Though such stories were never made fully public, hints of them leaked out. An anti-Nehru party in Delhi began using the slogan,

'Break open Rama's heart, you will find Sita written on it; break open Nehru's heart you will find Lady Mountbatten written on it.'

So deep was Nehru’s love for Edwina that he sent her presents from wherever he was in the world: sugar from the United States, cigarettes from Egypt, pressed ferns from Sikkim, a book of photographs of erotic sculptures from the temple of the sun in Orrissa.

'I must say they took my breath away for an instant', he wrote. 'There was no shame or of hiding anything.' 

Edwina replied that she had found the sculptures fascinating. 

'I am not interested in sex as sex', she wrote. 

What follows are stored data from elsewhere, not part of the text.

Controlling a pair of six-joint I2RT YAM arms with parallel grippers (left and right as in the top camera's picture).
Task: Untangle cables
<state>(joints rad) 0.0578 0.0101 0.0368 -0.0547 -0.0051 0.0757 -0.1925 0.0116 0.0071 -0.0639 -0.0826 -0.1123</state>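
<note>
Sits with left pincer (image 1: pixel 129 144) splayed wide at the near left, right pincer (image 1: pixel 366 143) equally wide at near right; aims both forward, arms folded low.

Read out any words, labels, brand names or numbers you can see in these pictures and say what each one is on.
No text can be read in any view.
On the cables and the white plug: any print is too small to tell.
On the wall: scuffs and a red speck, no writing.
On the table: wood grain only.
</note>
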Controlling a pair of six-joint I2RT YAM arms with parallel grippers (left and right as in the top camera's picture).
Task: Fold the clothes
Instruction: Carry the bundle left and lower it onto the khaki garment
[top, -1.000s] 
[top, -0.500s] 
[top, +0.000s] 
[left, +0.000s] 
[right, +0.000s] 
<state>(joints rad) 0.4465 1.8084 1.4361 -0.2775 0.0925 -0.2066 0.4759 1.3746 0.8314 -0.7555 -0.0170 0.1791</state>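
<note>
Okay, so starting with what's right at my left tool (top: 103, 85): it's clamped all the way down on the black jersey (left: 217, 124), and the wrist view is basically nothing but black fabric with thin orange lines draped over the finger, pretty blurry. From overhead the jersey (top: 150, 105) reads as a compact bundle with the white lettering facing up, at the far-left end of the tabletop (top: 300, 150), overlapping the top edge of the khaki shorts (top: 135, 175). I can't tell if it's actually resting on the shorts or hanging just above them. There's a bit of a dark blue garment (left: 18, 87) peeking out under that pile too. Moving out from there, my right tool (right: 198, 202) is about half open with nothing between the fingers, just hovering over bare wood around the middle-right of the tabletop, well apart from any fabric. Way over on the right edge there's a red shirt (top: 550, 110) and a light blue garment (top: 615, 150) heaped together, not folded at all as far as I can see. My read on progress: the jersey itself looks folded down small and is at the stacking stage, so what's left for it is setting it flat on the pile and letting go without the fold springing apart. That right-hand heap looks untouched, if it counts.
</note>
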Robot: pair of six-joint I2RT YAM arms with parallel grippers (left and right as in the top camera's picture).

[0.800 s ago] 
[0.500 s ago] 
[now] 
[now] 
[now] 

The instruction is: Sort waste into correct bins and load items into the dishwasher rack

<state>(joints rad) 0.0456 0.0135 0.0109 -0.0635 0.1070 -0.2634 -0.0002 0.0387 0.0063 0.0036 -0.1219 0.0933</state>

'There must be much more to it, beauty of spirit and form and in its conception. But I think you and I are in the minority! Yet another treasured bond.'  

Tunzelmann writes Nehru’s relationship with Edwina was not without political implications for India. It was Edwina who extracted concession from Nehru and persuaded him that India should accept an initial phase of dominion status. This was no mean feat. Dominion status was seen as an unacceptable halfway house by Congress since its declaration of ‘purna swaraj’ (complete self-rule) in 1930, and by Nehru, who had been behind that declaration, for longer still. 

I have often wondered how Jawaharlal was won over by Mountbatten’, wrote Nehru’s close friend Abul Kalam Azad, the highest-ranking Muslim in Congress.

“Jawahar is a man of principle, but he is also impulsive and amenable to personal influence……..perhaps even greater was the influence of Lady Mountbatten. Where several viceroys and sir Stafford Cripps had failed, Edwina Mountbatten succeeded – saving her husband’s political career as well as the entire process of the transfer of power."

Alas, Edwina breathed her last on 21 February 1960 in Jesselton, British North Borneo.  She suffered heart failure. One of the world's richest women had had no splendid possessions with her: only a pile of old letters on the bedside table. She must have been reading them when she died, for a few, having fluttered from her hands, were strewn across her bed. 

They were all from Jawaharlal Nehru.